# Pink, blue, or clear? Sparkles?



## Gaia (Apr 27, 2012)

Which would go best with a purple and black dress? Pink nail polish, Blue? Or clear? I do have purple glitter ... should i put that over the top of the nail polish? Yes I'm dressing up tomorrow for H's bday.


----------



## Gaia (Apr 27, 2012)

Oh another thing... should I wear black or white stockings(pantyhoses... whatever you wanna call em) Or just go bare legged with the dress?


----------



## occasionallybaffled (Apr 12, 2012)

Light pink or dark/borderline purple (is it similar to TAM border)? If it's dark, go for it. Personally I prefer clear or a dark color. 
As for legs, if it's more of a fitted dress/shapely dress, I would say bare legs. But if more flowing and not hugging body, you can add nylons if you want(yeah, I call them something else entirely). 
[But then again, I think nylons go better with skirts than dresses. Just my opinion.]


----------



## occasionallybaffled (Apr 12, 2012)

Missed the part about color, if you wear them go black. {Depends on weather too, if it's 80+ out... I doubt you'd want legs covered.}


----------



## Gaia (Apr 27, 2012)

It's a flowing dress (Preggy remember? lol) and yeah the pink and blue is similar to the TAM colors. The dress is purple and black with a floral design.


----------



## Gaia (Apr 27, 2012)

I only have purple glitter... lmao :/


----------



## occasionallybaffled (Apr 12, 2012)

Gaia said:


> It's a flowing dress (Preggy remember? lol) and yeah the pink and blue is similar to the TAM colors. The dress is purple and black with a floral design.

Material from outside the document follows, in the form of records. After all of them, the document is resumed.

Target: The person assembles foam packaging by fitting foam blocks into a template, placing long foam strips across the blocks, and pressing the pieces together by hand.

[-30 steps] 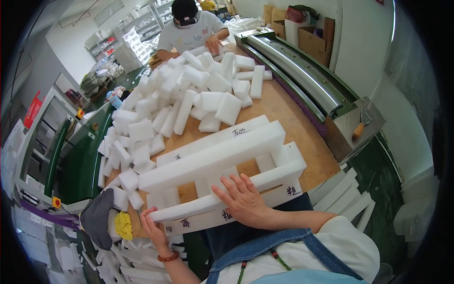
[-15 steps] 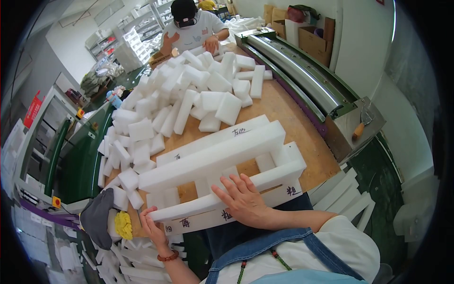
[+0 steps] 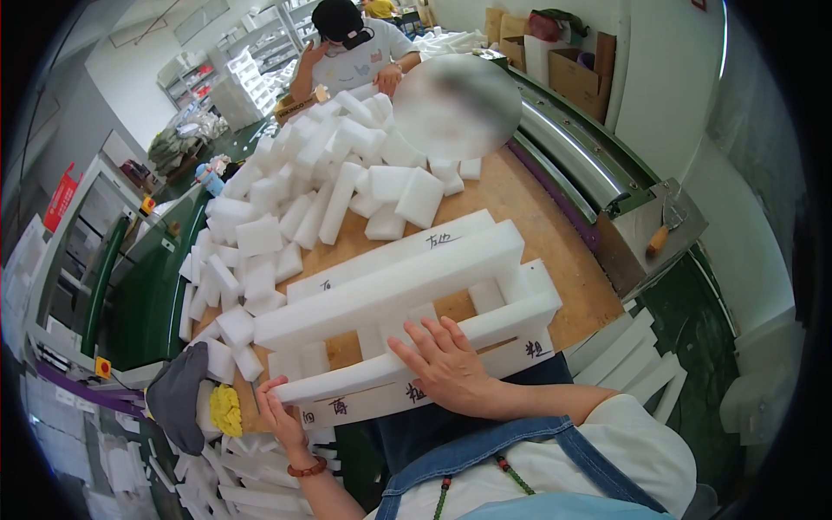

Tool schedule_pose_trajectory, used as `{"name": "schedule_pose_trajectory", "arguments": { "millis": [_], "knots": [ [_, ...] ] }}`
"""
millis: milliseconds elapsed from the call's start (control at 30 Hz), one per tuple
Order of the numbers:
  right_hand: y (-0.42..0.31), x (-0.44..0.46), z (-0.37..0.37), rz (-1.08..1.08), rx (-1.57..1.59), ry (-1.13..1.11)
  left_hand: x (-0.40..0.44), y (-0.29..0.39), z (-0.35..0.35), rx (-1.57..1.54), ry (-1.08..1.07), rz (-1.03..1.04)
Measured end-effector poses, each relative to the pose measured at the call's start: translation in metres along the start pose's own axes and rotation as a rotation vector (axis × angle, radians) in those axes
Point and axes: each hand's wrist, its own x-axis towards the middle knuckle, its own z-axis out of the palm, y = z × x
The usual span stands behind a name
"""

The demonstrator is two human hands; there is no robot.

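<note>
Foam frame (image 3: 390, 290) apparently being steadied beneath right hand (image 3: 449, 368), fingers laid apart; grip of left hand (image 3: 281, 422) cannot be told. Even support seems called for.

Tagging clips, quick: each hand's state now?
Left hand: at one end of the white foam frame; grip unclear.
Right hand: open, laid on the frame.

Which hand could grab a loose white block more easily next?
Probably the left hand: it's close to the nearest loose blocks, while the right hand lies farther off, on the front white bar.
</note>
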Motion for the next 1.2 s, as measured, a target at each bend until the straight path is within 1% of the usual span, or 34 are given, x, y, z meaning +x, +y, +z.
{"name": "schedule_pose_trajectory", "arguments": {
  "millis": [267,333,367,433,500,533,600,667,700,800,933,967,1100,1200],
  "knots": [
    [-0.001,-0.001,0.003,0.012,-0.007,0.019,0.001,0.001,0.0,-0.026,-0.006,-0.019],
    [0.0,-0.001,0.005,0.015,-0.02,0.033,0.004,-0.003,-0.006,0.084,-0.044,0.032],
    [0.0,-0.002,0.001,0.044,0.003,0.004,0.002,0.0,-0.005,0.11,-0.068,0.001],
    [0.008,-0.002,-0.009,-0.007,0.085,-0.048,0.003,0.007,0.0,0.069,-0.042,0.015],
    [0.017,-0.01,-0.01,0.01,0.138,0.003,0.004,0.007,-0.001,0.092,-0.039,-0.015],
    [0.026,-0.014,-0.014,0.053,0.117,0.039,0.005,0.006,-0.001,0.116,-0.076,-0.049],
    [0.046,-0.022,-0.026,0.14,0.059,0.096,0.006,0.005,-0.003,0.031,-0.043,-0.087],
    [0.072,-0.036,-0.045,0.331,0.065,0.057,0.003,0.004,-0.004,0.042,-0.065,-0.138],
    [0.088,-0.043,-0.048,0.324,0.06,0.156,0.003,0.004,-0.005,0.033,-0.056,-0.153],
    [0.127,-0.062,-0.052,0.387,0.071,0.207,0.007,0.005,-0.006,0.007,-0.029,-0.161],
    [0.154,-0.072,-0.045,0.612,0.922,0.058,0.008,0.001,-0.008,-0.012,-0.042,-0.159],
    [0.154,-0.072,-0.042,0.611,0.922,0.055,0.008,0.001,-0.007,-0.012,-0.04,-0.161],
    [0.152,-0.071,-0.021,0.595,1.128,0.211,0.005,0.007,-0.005,-0.004,-0.029,-0.167],
    [0.147,-0.071,-0.018,0.612,1.161,0.241,0.007,0.004,-0.007,0.005,-0.03,-0.171]
  ]
}}
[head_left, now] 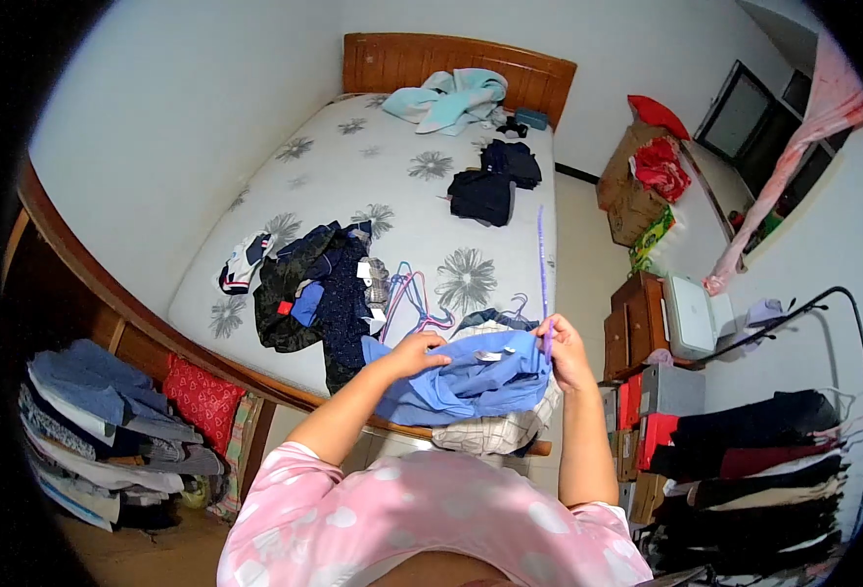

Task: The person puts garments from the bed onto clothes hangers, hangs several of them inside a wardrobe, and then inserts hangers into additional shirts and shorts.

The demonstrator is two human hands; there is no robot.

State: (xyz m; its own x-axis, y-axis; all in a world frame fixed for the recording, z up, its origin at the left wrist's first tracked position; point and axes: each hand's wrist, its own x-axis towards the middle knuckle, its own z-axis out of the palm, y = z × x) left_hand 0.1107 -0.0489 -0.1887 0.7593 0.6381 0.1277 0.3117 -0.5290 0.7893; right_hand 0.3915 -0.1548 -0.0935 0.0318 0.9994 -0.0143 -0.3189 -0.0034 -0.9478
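Observation:
A blue collared shirt (461, 386) hangs between my two hands at the near edge of the bed. My left hand (415, 355) is closed over its left side, thumb toward the collar. My right hand (568, 354) pinches a long, thin purple strip (543, 264) at the shirt's right end. The strip stands upright; I cannot tell whether it is a hanger seen edge-on. A pale label shows inside the collar. Under the shirt lies a white checked garment (495, 432), and just beyond it are some dark blue clothes (495, 319).
Dark clothes (299, 289) and several coloured hangers (417, 298) lie on the bed (383, 254). Folded dark garments (482, 196) and a pale green blanket (451, 98) are farther back. A clothes pile (109, 421) stands left; a loaded clothes rack (764, 470) and printer (688, 315) stand right.

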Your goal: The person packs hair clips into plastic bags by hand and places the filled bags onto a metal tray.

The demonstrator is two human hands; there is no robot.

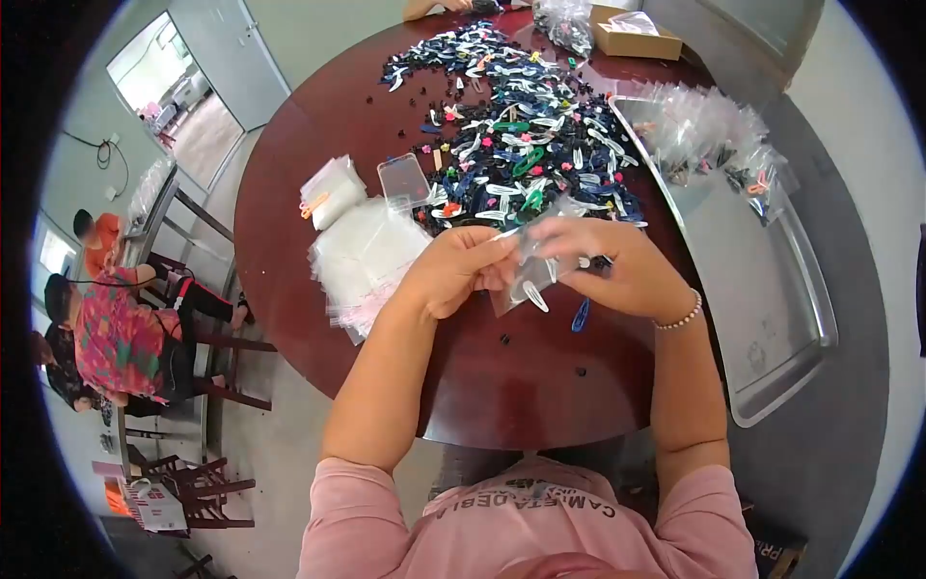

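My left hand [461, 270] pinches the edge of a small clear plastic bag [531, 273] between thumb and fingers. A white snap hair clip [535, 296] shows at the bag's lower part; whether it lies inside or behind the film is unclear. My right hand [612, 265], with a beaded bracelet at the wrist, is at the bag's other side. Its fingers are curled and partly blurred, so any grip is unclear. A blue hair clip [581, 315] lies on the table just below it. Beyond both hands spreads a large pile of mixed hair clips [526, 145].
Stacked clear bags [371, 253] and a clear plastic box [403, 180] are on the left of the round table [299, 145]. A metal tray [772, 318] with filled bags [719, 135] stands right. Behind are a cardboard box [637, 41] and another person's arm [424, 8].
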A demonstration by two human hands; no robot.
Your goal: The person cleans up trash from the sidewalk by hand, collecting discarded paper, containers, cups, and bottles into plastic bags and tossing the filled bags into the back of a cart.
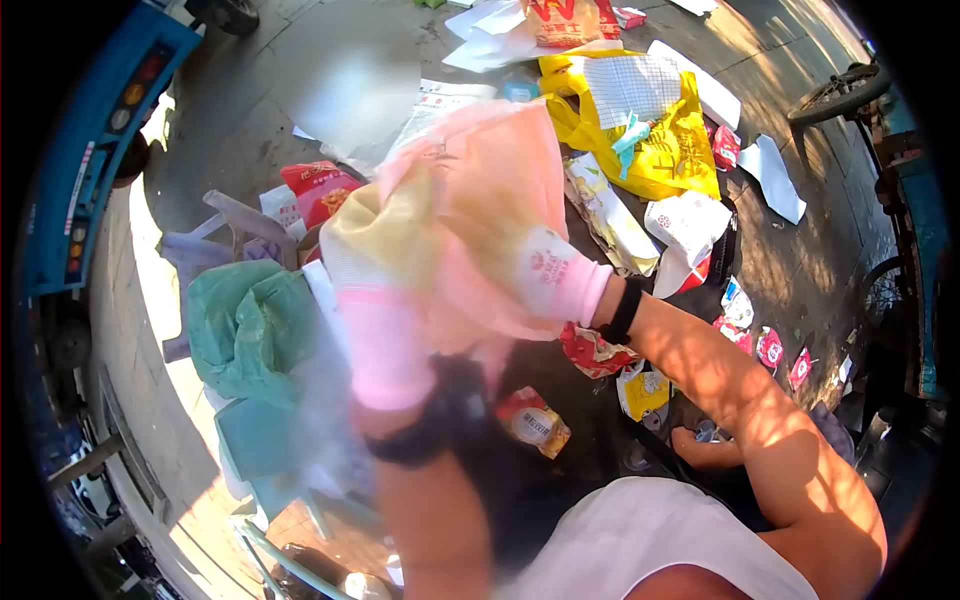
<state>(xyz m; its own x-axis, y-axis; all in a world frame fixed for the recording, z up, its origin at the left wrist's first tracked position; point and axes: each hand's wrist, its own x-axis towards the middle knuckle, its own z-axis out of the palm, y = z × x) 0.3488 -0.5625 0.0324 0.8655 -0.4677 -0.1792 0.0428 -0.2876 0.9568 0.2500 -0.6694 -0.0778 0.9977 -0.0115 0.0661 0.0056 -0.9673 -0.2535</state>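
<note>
A pink plastic bag (510, 140) hangs spread out in front of me, between and beyond my hands. My left hand (385, 235), in a cream-coated glove with a pink cuff, is closed on the bag's left side. My right hand (515, 250), gloved the same way, is closed on its near right part. Motion blurs the fingers of both. Close by on the left are a red snack packet (318, 192) and a crumpled green plastic bag (250, 325). Below the hands lies a red and yellow food packet (533, 422).
Litter covers the paving: a yellow plastic bag (690, 150), a drink carton (610, 215), white paper (772, 178) and several red wrappers. A teal stool (255, 440) stands at lower left. Blue vehicles (95, 150) flank both sides. A blurred spot hides part of the upper left.
</note>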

:rofl: Yeah, I guess that would make since, but you never know...

I think the clear is the best/safest color. Hard to choose colors from reading text. But I'm thinking the pink could work. Should give your outfit some nice contrast.


----------



## Gaia (Apr 27, 2012)

I wish I had a better camera.. lmao then i could probably give an example of the different colors and match them against the dress...


----------



## occasionallybaffled (Apr 12, 2012)

You don't need a camera, just an awesome phone. Android has plenty. (Cats out the bag now, I'm addicted to Android). Go with the pink. I think the sparkles/glitter are a nice finish too. Panda knows what she's talking about. Since it's purple as well, it can match dress and you still get the contrast with pink as the base coat.


----------



## Maricha75 (May 8, 2012)

Do the clear polish with purple sparkles 
Oh, and I never wear pantyhose/stockings/whatever... I can't. The material doesn't agree with me. So... I vote none. But if you choose to anyway, go with the black.


----------



## occasionallybaffled (Apr 12, 2012)

Maricha75 said:


> *Do the clear polish with purple sparkles *
> Oh, and I never wear pantyhose/stockings/whatever... I can't. The material doesn't agree with me. So... I vote none. But if you choose to anyway, *go with the black*.


Well, I was half right.


----------



## Chelle D (Nov 30, 2011)

Black nail polish!!..

Okay, clear or sparkle... and the black thigh highs.... so hubby can enjoy rolling them down & off your legs latter!


----------



## Mrs.K (Apr 12, 2012)

I say clear polish and bare legs!


----------



## Gaia (Apr 27, 2012)

ok people im poor lmao all i got is black or white stockings/nylons.. whatever ya call em... the purple and black dress and pink, blue, or clear nail polish... and purple glitter polish... i know ... not much to work with.. i do have eye liner and eye shadow... and some lip gloss... but the eye liner is black, lip gloss is red, and eye shadow ... choice of purple, blue, or green...


----------



## occasionallybaffled (Apr 12, 2012)

Are you going out or dressing up and staying in?


----------



## Gaia (Apr 27, 2012)

I think we are going out.... to see some fireworks...


----------



## occasionallybaffled (Apr 12, 2012)

You could fit everything on and have a Pippy-long-stocking-day.


----------



## occasionallybaffled (Apr 12, 2012)

Gaia said:


> ok people im poor lmao all i got is black or white stockings/nylons.. whatever ya call em... the purple and black dress and pink, blue, or clear nail polish... and purple glitter polish... i know ... not much to work with.. i do have eye liner and eye shadow... and some lip gloss... but the eye liner is black, lip gloss is red, and eye shadow ... choice of purple, blue, or green...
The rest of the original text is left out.